# Auto-indexing

<TierCallout>
	Supported on [Enterprise](/pricing/plans/enterprise) plans.
	<user>Currently in Beta and available via Web app.</user>
</TierCallout>

<p className="subtitle">Learn and understand how auto-indexing works.</p>

With Sourcegraph deployments supporting [executors](/admin/executors/), your repository contents can be automatically analyzed to produce a code graph index file. Once [auto-indexing is enabled](/code-navigation/auto-indexing#enable-auto-indexing) and [auto-indexing policies are configured](/code-navigation/auto-indexing#configure-auto-indexing), repositories will be periodically cloned into an executor sandbox, analyzed, and the resulting index file will be uploaded back to the Sourcegraph instance.

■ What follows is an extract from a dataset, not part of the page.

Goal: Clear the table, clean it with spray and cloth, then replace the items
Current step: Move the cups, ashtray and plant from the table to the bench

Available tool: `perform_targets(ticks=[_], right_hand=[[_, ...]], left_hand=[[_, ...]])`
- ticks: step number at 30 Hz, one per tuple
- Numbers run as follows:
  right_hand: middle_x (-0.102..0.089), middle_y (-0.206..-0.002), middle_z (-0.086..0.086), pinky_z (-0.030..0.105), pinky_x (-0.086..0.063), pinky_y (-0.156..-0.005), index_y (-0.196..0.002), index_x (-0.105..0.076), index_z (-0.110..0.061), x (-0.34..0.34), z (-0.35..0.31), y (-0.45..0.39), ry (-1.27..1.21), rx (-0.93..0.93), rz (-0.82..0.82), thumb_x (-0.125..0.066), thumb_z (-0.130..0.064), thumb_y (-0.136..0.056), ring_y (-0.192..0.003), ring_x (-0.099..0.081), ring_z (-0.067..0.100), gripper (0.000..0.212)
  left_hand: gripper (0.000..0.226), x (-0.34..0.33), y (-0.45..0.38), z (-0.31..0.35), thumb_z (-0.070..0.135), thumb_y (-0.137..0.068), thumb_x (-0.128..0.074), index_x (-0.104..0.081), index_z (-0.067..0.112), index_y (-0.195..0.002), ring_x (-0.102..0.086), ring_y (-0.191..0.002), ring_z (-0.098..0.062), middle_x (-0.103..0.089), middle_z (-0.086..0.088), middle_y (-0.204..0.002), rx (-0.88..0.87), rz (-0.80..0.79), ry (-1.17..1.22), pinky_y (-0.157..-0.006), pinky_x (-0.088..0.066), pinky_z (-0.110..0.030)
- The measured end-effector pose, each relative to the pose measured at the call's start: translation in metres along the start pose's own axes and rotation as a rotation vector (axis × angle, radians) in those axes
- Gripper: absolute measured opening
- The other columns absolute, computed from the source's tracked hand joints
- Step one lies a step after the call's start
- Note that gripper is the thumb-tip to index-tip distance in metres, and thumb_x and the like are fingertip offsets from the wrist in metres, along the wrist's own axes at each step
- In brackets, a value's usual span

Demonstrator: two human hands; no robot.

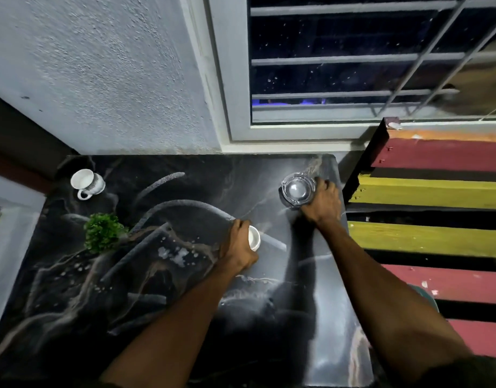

Auto-indexing is currently available for Go, TypeScript, JavaScript, Python, Ruby and JVM repositories. See also [dependency navigation](/code-navigation/features#dependency-navigation) for instructions on how to setup cross-dependency navigation depending on what language ecosystem you use.

## Enable auto-indexing

The following docs explains how to turn on [auto-indexing](/code-navigation/auto-indexing) on your Sourcegraph instance to enable [precise code navigation](/code-navigation/precise-code-navigation).

### Deploy executors

<Callout type="note">
	This step is only required if you are on self-hosted Sourcegraph.
</Callout>

First, [deploy the executor service](/self-hosted/executors/deploy-executors) targeting your Sourcegraph instance. This will provide the necessary compute resources that clone the target Git repository, securely analyze the code to produce a code graph data index, then upload that index to your Sourcegraph instance for processing.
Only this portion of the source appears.